» **TASK INSTRUCTIONS**: The following data needs to be repeated exactly, with all images excluded.

++++ PROVIDED ENTRIES

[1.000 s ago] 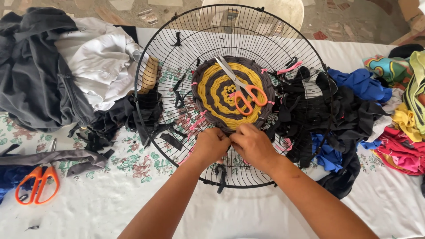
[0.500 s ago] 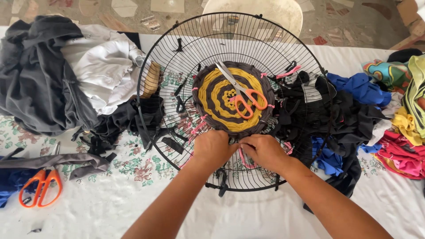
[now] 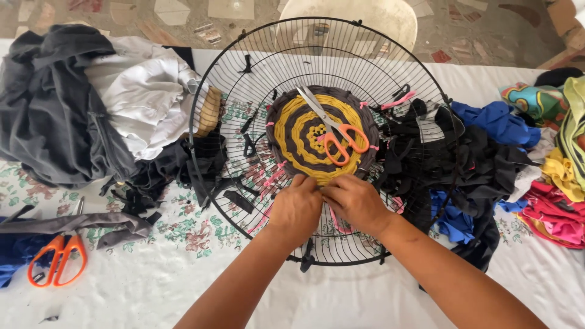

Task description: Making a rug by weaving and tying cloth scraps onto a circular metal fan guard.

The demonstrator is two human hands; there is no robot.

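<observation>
We see a round black wire fan guard [image 3: 244,91] lying flat on the table [image 3: 152,286], which is covered with a white cloth printed with flowers. Woven into the guard's thin radial wires is a soft disc of fabric strips, the woven round [image 3: 298,137], spiralling in mustard yellow and dark purple-grey, with pink ties knotted at its edge. A pair of orange-handled scissors [image 3: 332,134] rests on top of it, steel blades pointing up and left.

Our left hand [image 3: 295,210] and right hand [image 3: 353,201] sit side by side at the near edge of the round, fingers curled down and pinching strips there; we cannot tell exactly which strip each one grips.

A heap of matte grey and white cloth [image 3: 79,103] lies to the left, black scraps [image 3: 426,158] spill over the guard's right side, and bright blue, yellow and pink rags [image 3: 548,183] pile up further right. A second pair of orange scissors [image 3: 58,259] lies at the lower left.

Compared with a second ago, the hands have drawn slightly apart and shifted little; the scissors on the round have not moved.
</observation>
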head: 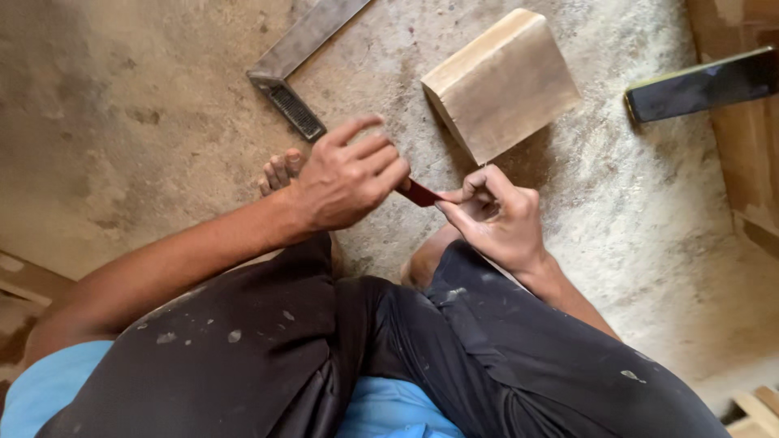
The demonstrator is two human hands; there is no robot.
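The small red object (419, 193) sits between the two hands, above the knees, pinched at each end. The left hand (345, 180) closes its fingers on the left end; the right hand (495, 217) grips the right end with curled fingers. Most of the object is hidden, so its kind cannot be told. Just beyond the hands a wooden block (501, 81) lies on the dusty floor (146, 105). A metal square (294, 61) lies far left of it, a dark flat bar (702, 85) far right. Bare floor opens to the left; boards (742, 146) edge the right side.
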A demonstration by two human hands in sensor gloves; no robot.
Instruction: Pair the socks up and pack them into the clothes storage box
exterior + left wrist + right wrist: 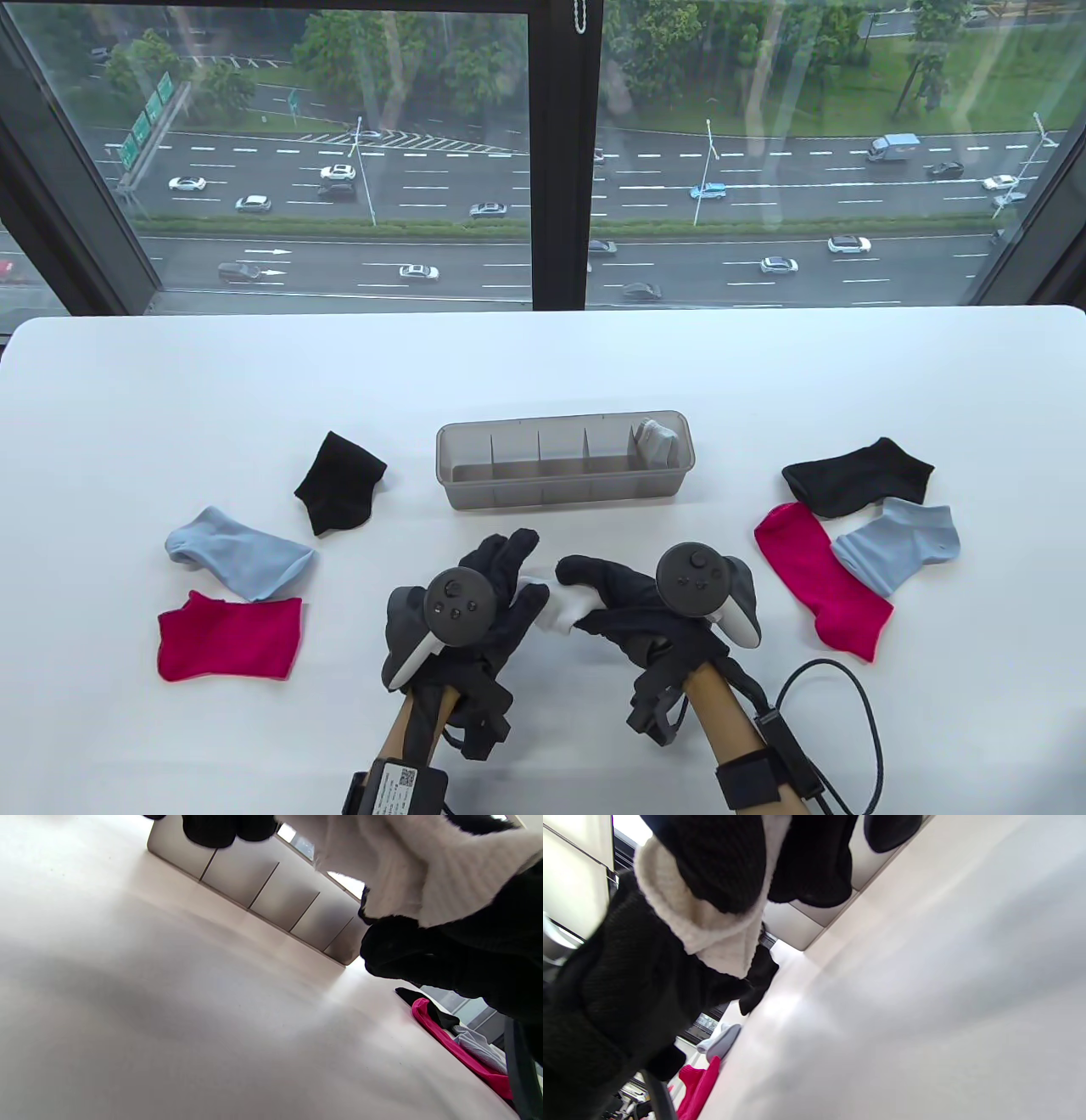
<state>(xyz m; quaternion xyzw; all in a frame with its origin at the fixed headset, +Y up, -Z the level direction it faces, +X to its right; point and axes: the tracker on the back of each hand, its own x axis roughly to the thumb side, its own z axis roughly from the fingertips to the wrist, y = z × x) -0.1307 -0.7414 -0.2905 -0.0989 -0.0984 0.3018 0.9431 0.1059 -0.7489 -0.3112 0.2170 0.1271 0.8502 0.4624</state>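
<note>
White worktop (543, 373), high window behind. Translucent grey divided plastic storage box (563, 492) at centre, one grey-white sock pair (657, 439) already in rightmost compartment. Left hand (475, 598) and right hand (645, 598) just before box, fingers of both clamped on white knitted socks (562, 609) (apparently mid-fold). Next, judged: finish bundle, lower into free compartment. Black, blue, magenta socks unpaired either side.

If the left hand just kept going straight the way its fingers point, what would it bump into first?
The left hand, gripping a white sock, points up the table and slightly right. It would likely meet the grey translucent plastic storage box first, at its near wall, though height above the table is unclear.
</note>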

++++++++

» **ANSWER**:
[1.000 s ago] 
[0.500 s ago] 
[now] 

Task description: Making a rug by weaving and tying cloth scraps onto a circular metal fan guard.

The demonstrator is two human hands; there is no robot.

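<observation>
We see a round black wire fan guard [image 3: 244,91] lying flat on the table [image 3: 152,286], which is covered with a white cloth printed with flowers. Woven into the guard's thin radial wires is a soft disc of fabric strips, the woven round [image 3: 298,137], spiralling in mustard yellow and dark purple-grey, with pink ties knotted at its edge. A pair of orange-handled scissors [image 3: 332,134] rests on top of it, steel blades pointing up and left.

Our left hand [image 3: 295,210] and right hand [image 3: 353,201] sit side by side at the near edge of the round, fingers curled down and pinching strips there; we cannot tell exactly which strip each one grips.

A heap of matte grey and white cloth [image 3: 79,103] lies to the left, black scraps [image 3: 426,158] spill over the guard's right side, and bright blue, yellow and pink rags [image 3: 548,183] pile up further right. A second pair of orange scissors [image 3: 58,259] lies at the lower left.

Compared with a second ago, the hands have drawn slightly apart and shifted little; the scissors on the round have not moved.
</observation>
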head: 
The demonstrator is two human hands; there is no robot.
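The small red object (419, 193) sits between the two hands, above the knees, pinched at each end. The left hand (345, 180) closes its fingers on the left end; the right hand (495, 217) grips the right end with curled fingers. Most of the object is hidden, so its kind cannot be told. Just beyond the hands a wooden block (501, 81) lies on the dusty floor (146, 105). A metal square (294, 61) lies far left of it, a dark flat bar (702, 85) far right. Bare floor opens to the left; boards (742, 146) edge the right side.
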A demonstration by two human hands in sensor gloves; no robot.
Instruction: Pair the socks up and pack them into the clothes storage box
exterior + left wrist + right wrist: 
<state>(xyz m; quaternion xyzw; all in a frame with its origin at the fixed headset, +Y up, -Z the level direction it faces, +X to its right; point and axes: the tracker on the back of each hand, its own x axis roughly to the thumb side, its own z axis roughly from the fingertips to the wrist, y = z × x) -0.1307 -0.7414 -0.2905 -0.0989 -0.0984 0.3018 0.9431 0.1059 -0.7489 -0.3112 0.2170 0.1271 0.8502 0.4624</state>
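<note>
White worktop (543, 373), high window behind. Translucent grey divided plastic storage box (563, 492) at centre, one grey-white sock pair (657, 439) already in rightmost compartment. Left hand (475, 598) and right hand (645, 598) just before box, fingers of both clamped on white knitted socks (562, 609) (apparently mid-fold). Next, judged: finish bundle, lower into free compartment. Black, blue, magenta socks unpaired either side.

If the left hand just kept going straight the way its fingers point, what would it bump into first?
The left hand, gripping a white sock, points up the table and slightly right. It would likely meet the grey translucent plastic storage box first, at its near wall, though height above the table is unclear.
</note>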

Nothing else is required to finish the exercise.